Eagleclaw Thom says he grew up in a hostile city where he faced a lot of racism that made him ashamed to be Indigenous.
As an adolescent he says pretended to be, “Mexican, or anything else other than those drunk Indians that you see on the corner.”
When he was nine, his mother offered to change his name, because she saw him being bullied and discriminated against.
“And so my teachers wouldn’t treat me differently and like an idiot and beat me and send me to the principal, (who) would whip my knuckles with a belt that was heated on the radiator,” says Eagleclaw.
The “factory mentality” in schools made him aware of the traumas students endured in the earlier days of the education system.
It seemed to Eagleclaw that the way white people see Indigenous people is exhibits in a museum, where First Nations artifacts and culture are placed between the displays of buffaloes and extinct dinosaurs.

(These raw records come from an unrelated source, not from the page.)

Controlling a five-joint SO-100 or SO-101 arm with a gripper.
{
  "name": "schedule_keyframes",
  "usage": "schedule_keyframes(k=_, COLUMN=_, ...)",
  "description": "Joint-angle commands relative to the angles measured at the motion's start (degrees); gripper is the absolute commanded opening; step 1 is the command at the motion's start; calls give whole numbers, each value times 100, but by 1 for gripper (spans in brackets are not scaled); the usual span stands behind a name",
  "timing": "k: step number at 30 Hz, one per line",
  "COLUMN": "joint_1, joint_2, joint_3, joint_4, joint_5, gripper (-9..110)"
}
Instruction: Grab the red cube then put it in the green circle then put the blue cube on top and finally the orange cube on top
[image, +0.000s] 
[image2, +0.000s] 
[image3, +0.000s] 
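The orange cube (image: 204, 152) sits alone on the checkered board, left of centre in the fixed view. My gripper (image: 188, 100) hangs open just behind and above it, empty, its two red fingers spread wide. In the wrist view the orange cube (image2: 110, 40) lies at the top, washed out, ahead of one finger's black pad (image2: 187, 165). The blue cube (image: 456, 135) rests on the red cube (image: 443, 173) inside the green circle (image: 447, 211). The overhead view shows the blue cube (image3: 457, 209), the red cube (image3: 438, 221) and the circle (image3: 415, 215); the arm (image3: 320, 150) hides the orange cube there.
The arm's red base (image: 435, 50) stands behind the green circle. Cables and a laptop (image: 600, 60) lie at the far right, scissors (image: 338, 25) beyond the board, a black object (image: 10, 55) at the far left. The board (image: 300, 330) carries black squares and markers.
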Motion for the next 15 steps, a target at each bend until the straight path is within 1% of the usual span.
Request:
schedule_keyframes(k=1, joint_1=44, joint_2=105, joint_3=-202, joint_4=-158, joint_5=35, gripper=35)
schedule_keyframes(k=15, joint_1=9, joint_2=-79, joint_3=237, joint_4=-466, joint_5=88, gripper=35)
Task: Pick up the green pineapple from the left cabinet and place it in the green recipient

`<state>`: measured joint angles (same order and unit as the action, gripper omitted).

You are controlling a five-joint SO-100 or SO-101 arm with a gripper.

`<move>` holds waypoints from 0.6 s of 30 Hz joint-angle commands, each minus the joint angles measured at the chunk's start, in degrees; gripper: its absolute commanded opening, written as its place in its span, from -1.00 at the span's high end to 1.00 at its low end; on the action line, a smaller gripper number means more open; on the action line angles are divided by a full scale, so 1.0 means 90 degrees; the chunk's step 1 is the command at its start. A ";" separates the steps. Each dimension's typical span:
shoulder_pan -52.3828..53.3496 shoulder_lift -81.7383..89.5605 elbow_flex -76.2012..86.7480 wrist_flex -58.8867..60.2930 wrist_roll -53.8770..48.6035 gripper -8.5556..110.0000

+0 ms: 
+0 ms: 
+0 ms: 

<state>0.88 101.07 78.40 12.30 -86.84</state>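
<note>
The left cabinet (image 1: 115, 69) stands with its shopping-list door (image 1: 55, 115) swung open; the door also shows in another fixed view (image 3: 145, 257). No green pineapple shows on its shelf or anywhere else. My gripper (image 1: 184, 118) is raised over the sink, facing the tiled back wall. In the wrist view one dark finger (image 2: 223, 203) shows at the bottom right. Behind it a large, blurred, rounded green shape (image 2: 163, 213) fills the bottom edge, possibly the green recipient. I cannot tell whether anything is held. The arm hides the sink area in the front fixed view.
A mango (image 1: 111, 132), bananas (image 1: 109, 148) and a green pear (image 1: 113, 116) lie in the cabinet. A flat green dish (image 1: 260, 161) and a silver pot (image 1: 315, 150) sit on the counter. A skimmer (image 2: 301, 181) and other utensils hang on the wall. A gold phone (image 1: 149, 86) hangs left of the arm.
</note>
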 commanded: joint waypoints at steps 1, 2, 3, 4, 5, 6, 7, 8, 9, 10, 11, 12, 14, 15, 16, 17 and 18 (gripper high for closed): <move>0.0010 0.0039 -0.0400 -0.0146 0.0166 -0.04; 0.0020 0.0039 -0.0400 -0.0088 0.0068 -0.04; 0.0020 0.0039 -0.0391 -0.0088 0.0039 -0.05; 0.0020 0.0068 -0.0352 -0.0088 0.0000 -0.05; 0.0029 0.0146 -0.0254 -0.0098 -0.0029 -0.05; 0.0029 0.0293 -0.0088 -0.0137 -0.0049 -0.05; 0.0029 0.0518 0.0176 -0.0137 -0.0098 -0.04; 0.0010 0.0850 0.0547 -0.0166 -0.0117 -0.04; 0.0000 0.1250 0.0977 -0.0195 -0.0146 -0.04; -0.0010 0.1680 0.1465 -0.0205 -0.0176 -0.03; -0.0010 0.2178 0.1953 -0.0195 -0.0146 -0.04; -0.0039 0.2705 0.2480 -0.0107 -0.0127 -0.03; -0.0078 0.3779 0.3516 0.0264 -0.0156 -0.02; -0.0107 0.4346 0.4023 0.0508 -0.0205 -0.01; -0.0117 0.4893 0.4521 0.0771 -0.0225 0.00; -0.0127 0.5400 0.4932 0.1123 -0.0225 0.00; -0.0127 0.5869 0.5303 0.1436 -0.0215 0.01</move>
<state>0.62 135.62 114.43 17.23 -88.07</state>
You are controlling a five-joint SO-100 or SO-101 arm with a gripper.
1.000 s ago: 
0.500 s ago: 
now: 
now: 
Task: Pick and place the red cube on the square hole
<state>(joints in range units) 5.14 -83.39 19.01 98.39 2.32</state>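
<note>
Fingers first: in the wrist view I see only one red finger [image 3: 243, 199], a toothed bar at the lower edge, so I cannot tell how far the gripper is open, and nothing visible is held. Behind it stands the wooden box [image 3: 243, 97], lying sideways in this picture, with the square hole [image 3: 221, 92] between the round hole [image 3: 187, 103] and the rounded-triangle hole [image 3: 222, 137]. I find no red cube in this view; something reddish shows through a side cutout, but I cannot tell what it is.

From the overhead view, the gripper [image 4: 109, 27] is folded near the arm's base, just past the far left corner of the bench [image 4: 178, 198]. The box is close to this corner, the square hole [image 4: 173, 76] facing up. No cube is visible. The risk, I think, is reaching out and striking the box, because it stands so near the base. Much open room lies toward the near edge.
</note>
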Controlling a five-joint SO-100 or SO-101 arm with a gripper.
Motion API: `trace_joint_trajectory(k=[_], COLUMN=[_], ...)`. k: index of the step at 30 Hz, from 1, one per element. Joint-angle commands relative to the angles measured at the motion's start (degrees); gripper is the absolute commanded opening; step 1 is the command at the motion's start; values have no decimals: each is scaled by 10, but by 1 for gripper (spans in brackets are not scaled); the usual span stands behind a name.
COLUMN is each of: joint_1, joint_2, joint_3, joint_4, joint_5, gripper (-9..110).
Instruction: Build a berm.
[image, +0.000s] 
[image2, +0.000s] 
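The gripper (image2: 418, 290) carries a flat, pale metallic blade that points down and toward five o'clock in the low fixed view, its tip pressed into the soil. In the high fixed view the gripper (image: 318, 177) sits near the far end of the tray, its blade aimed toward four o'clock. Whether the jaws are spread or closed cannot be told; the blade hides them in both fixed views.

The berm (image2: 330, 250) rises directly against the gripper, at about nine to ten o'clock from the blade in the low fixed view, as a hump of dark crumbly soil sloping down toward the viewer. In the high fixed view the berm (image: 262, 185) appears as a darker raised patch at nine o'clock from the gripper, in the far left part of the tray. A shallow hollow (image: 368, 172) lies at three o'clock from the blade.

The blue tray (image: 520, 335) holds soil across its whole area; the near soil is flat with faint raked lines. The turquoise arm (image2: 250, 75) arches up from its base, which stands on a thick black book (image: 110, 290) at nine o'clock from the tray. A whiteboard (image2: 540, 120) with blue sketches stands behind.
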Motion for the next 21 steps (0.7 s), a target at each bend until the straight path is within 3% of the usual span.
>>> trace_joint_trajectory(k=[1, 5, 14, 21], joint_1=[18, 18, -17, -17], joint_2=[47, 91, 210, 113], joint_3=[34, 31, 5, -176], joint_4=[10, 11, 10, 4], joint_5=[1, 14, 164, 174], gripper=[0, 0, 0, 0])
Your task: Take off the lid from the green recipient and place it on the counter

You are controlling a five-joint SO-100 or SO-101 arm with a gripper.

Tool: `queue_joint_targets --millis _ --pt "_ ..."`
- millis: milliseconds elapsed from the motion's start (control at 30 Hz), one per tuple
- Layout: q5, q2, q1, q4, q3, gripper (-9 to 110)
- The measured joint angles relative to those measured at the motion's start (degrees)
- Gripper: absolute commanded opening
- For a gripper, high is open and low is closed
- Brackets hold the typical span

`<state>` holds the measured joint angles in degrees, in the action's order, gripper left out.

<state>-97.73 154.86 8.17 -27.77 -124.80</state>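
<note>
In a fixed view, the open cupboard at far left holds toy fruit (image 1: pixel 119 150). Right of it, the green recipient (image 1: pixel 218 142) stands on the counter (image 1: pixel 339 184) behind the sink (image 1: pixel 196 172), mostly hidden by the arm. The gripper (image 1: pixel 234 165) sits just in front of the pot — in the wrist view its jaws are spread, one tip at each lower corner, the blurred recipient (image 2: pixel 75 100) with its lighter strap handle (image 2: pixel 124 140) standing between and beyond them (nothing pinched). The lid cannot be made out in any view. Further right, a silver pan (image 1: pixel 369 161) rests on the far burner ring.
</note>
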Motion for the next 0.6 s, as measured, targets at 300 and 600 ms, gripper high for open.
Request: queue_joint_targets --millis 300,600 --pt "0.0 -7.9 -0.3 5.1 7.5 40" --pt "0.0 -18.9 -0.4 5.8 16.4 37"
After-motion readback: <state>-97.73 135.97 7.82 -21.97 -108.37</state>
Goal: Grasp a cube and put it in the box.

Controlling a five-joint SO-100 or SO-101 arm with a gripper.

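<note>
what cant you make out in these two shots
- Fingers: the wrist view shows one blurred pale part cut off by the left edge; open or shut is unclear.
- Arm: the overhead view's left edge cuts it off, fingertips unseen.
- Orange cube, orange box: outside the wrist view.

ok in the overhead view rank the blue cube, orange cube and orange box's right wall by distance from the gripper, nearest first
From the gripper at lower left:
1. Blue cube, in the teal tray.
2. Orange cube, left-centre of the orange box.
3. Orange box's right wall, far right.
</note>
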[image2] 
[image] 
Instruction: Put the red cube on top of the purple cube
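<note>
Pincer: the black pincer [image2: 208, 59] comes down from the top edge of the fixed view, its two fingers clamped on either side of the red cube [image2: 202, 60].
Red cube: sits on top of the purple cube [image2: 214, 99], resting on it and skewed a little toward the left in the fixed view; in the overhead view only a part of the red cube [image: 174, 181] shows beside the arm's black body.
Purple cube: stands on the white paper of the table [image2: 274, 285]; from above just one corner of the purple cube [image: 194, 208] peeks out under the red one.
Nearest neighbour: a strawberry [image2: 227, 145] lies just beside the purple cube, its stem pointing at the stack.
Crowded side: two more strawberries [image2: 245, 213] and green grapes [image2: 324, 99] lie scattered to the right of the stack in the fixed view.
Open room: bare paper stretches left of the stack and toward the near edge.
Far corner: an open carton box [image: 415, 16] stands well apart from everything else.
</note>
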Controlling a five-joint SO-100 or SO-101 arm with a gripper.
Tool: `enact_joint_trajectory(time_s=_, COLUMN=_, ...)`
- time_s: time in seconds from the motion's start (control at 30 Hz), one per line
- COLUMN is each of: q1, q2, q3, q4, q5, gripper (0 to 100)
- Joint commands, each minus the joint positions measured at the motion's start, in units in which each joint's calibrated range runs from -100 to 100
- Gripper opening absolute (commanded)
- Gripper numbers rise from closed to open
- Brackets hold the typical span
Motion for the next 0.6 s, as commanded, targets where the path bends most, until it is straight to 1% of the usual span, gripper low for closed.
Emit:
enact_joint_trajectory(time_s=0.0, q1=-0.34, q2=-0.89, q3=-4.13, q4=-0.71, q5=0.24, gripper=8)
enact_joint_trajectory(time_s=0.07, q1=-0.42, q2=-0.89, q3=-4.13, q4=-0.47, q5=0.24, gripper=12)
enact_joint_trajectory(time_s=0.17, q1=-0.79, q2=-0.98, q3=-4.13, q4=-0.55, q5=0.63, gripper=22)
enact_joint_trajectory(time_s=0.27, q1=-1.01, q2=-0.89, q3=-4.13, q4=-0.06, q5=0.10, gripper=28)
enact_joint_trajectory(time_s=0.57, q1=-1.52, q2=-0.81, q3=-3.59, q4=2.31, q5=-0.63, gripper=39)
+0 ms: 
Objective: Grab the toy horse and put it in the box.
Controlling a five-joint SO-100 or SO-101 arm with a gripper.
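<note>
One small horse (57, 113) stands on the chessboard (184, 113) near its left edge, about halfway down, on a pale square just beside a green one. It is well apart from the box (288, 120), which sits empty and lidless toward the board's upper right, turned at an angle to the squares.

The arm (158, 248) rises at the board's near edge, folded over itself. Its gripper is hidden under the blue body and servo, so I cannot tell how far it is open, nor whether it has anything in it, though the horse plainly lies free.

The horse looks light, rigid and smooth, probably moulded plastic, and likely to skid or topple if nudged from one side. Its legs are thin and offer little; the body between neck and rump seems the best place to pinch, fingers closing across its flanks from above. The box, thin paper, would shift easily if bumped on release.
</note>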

“What are you saying about the culture that is still living inside us each day?” asks Eagleclaw.
As a mature student attending the First Nations University of Canada, Eagleclaw realized that the academic setting was “structured, but there was a lot of freedom to explore and think and play with your own ideas, interpret things in your own way.”
He says in those university classes he was introduced to “new ideas, new levels of engagement,” and was “insanely important.”
University allowed Eagleclaw freedom to meet like-minded people and “explore things in my own perspective.”
“It allowed me the freedom to have my feet in both worlds,” says Eagleclaw.
Today, Eagleclaw is working with the Regina Indian Industrial School Commemorative Association creating three sculptures to mark the graveyard of former students.
“I am by far not the worst off of people who have grown up in the city,” he says. “I live a blessed and good life. I’m insanely lucky for that and incredibly grateful. I finished school and not a lot of people do that.”